What is the difference between spring water, purified water, distilled water and drinking water?!


Question:

What is the difference between spring water, purified water, distilled water and drinking water?


Answers:

Distilled water is water that has virtually all of its impurities removed through distillation. Distillation involves boiling the water and re-condensing the steam into a clean container, leaving most contaminants behind.

Purified water can come from any source, including spring water, well water, seawater, or municipal water. This source water is then processed by reverse osmosis or deionization to produce a water that is indistinguishable from distilled water from any other source. Purified water contains no dissolved solids. Purified water may also be unhealthy because minerals and ions are being pulled out of it due to reverse osmosis.

The human body needs ions for the brain to function properly. Many of these ions are attained through water, often under the name electrolytes. Distilled and purified water lack these ions, so prolonged ingestion of distilled or purified water may lead to brain malfunction.

A spring is a point where groundwater flows out of the ground, and is thus where the aquifer surface meets the ground surface.

Dependent upon the constancy of the water source (rainfall or snowmelt that infiltrates the earth), a spring may be ephemeral (intermittent) or perennial (continuous).

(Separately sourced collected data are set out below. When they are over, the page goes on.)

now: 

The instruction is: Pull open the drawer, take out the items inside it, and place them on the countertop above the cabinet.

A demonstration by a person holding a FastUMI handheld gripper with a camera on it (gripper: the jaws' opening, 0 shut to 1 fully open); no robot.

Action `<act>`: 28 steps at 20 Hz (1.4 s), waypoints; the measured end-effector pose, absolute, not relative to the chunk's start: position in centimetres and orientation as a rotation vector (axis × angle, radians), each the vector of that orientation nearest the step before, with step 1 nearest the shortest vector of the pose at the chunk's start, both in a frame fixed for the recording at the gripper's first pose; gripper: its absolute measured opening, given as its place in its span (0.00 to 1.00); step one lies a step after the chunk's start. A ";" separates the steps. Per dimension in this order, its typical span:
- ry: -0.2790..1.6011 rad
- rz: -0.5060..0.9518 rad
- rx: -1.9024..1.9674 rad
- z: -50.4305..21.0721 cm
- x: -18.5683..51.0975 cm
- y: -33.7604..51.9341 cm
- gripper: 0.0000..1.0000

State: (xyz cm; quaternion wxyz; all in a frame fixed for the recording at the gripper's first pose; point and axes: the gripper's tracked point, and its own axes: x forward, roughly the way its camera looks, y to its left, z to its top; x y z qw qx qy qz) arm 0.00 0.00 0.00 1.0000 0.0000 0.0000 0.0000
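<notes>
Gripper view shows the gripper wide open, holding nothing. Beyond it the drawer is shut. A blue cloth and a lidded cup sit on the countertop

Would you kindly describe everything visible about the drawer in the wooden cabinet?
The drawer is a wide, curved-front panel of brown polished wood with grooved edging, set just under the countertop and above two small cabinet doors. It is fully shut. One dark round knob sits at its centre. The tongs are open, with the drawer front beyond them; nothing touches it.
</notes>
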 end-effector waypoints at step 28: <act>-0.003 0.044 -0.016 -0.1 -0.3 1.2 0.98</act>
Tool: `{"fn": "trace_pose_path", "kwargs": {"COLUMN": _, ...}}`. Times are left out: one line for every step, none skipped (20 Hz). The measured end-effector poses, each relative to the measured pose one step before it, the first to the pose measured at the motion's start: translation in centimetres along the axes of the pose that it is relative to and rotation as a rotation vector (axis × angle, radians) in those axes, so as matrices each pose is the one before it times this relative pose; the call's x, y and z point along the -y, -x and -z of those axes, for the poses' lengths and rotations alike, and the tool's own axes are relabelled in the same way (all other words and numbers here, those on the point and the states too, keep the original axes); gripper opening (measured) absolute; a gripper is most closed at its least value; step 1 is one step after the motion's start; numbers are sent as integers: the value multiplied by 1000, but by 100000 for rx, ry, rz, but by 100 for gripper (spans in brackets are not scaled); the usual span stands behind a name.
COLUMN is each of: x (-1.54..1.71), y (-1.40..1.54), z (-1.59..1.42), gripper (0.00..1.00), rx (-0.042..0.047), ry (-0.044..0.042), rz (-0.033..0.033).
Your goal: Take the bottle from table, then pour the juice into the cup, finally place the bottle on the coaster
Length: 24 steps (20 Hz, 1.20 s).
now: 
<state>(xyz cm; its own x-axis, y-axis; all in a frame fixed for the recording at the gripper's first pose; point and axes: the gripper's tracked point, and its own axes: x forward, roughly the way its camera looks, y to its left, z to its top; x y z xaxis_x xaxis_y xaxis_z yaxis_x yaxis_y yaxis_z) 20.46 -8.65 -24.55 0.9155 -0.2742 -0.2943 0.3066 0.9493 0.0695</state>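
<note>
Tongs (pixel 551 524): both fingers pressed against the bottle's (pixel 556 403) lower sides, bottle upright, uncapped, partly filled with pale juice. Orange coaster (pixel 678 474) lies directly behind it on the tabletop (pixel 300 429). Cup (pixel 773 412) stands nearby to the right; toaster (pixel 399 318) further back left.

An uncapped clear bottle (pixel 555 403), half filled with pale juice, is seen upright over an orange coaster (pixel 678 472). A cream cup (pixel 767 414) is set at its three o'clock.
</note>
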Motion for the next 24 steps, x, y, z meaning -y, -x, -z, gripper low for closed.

Water issuing from an artesian spring rises to a higher elevation than the top of the confined aquifer from which it issues. When water issues from the ground it may form into a pool or flow downhill, in surface streams. Sometimes a spring is termed a seep.

Minerals become dissolved in the water as it moves through the underground rocks. This may give the water flavour and even carbon dioxide bubbles, depending upon the nature of the geology through which it passes. This is why spring water is often bottled and sold as mineral water, although the term is often the subject of deceptive advertising. Springs that contain significant amounts of minerals are sometimes called 'mineral springs'. Springs that contain large amounts of dissolved sodium salts, mostly sodium carbonate, are called 'soda springs'.


Drinking water is water that is intended to be ingested by humans. Water of sufficient quality to serve as drinking water is termed potable water whether it is used as such or not. Although many sources are utilized by humans, some contain disease vectors or pathogens and cause long-term health problems if they do not meet certain water quality guidelines. Water that is not harmful for human beings is sometimes called safe water, water which is not contaminated to the extent of being unhealthy.